Start of Block

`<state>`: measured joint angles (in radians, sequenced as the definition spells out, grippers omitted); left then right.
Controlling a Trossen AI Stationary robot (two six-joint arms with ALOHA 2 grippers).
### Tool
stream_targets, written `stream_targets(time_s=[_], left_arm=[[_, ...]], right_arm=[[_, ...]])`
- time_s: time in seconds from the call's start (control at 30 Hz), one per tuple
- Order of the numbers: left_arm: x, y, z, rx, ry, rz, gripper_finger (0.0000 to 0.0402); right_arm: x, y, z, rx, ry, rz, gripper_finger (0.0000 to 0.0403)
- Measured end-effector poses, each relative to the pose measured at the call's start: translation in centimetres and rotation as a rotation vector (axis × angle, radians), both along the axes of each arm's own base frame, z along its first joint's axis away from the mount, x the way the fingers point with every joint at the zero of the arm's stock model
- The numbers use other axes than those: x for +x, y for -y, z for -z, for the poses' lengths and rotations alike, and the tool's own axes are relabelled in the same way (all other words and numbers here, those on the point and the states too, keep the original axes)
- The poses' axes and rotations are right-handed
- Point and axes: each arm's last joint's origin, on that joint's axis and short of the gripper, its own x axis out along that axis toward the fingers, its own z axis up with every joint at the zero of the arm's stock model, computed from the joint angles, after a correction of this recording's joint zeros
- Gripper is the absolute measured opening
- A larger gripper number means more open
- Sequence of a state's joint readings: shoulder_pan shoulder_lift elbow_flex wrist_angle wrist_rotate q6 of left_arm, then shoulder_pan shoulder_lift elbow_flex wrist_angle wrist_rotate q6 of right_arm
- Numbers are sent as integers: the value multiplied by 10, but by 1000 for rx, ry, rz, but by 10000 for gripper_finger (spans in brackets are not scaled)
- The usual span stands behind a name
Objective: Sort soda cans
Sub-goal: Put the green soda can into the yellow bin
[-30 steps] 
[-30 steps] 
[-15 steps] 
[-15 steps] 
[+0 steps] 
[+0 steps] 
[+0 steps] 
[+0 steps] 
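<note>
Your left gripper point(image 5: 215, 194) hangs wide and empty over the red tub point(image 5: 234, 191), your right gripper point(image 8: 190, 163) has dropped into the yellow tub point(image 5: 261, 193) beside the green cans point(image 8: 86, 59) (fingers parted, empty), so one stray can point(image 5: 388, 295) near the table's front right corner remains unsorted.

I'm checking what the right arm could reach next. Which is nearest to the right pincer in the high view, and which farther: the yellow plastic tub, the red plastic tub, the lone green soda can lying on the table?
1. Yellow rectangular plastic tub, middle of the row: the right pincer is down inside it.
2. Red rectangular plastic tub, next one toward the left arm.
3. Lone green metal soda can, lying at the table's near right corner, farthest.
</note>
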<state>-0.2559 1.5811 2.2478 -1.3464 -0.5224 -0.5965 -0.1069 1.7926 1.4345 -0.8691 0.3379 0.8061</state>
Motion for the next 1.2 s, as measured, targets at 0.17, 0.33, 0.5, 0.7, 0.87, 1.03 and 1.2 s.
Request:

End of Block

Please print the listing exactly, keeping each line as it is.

◆ Response:
`<state>`: measured joint angles (in radians, sequenced as the definition spells out, grippers omitted); left then right.
Controlling a Trossen AI Stationary robot (two six-joint arms with ALOHA 2 grippers).
### Tool
stream_targets, written `stream_targets(time_s=[_], left_arm=[[_, ...]], right_arm=[[_, ...]])`
- time_s: time in seconds from the call's start (control at 30 Hz), one per tuple
- Order of the numbers: left_arm: x, y, z, rx, ry, rz, gripper_finger (0.0000 to 0.0402); right_arm: x, y, z, rx, ry, rz, gripper_finger (0.0000 to 0.0403)
- Measured end-effector poses, each relative to the pose measured at the call's start: translation in centimetres and rotation as a rotation vector (axis × angle, radians), both along the axes of each arm's own base frame, z along its first joint's axis away from the mount, x the way the fingers point with every joint at the zero of the arm's stock model
- The numbers use other axes than those: x for +x, y for -y, z for -z, for the poses' lengths and rotations alike, and the tool's own axes are relabelled in the same way (all other words and numbers here, those on the point and the states too, keep the original axes)
- The poses' axes and rotations are right-handed
- Point and axes: each arm's last joint's origin, on that joint's axis and short of the gripper, its own x axis out along that axis toward the fingers, its own z axis up with every joint at the zero of the arm's stock model, computed from the joint angles, after a correction of this recording's joint zeros
- Gripper is the absolute measured opening
- A larger gripper number means more open
- Sequence of a state's joint readings: shoulder_pan shoulder_lift elbow_flex wrist_angle wrist_rotate q6 of left_arm, then shoulder_pan shoulder_lift elbow_flex wrist_angle wrist_rotate q6 of right_arm
- Numbers are sent as integers: the value multiplied by 10, but by 1000 for rx, ry, rz, but by 10000 for gripper_finger (spans in brackets are not scaled)
- The usual span stands behind a name
Objective: Sort soda cans
Sub-goal: Put the green soda can into the yellow bin
[-30 steps] 
[-30 steps] 
[-15 steps] 
[-15 steps] 
[+0 steps] 
[+0 steps] 
[+0 steps] 
[+0 steps] 
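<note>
Your left gripper point(image 5: 215, 194) hangs wide and empty over the red tub point(image 5: 234, 191), your right gripper point(image 8: 190, 163) has dropped into the yellow tub point(image 5: 261, 193) beside the green cans point(image 8: 86, 59) (fingers parted, empty), so one stray can point(image 5: 388, 295) near the table's front right corner remains unsorted.

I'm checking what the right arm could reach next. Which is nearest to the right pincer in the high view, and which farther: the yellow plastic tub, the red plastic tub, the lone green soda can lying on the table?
1. Yellow rectangular plastic tub, middle of the row: the right pincer is down inside it.
2. Red rectangular plastic tub, next one toward the left arm.
3. Lone green metal soda can, lying at the table's near right corner, farthest.
</note>
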<state>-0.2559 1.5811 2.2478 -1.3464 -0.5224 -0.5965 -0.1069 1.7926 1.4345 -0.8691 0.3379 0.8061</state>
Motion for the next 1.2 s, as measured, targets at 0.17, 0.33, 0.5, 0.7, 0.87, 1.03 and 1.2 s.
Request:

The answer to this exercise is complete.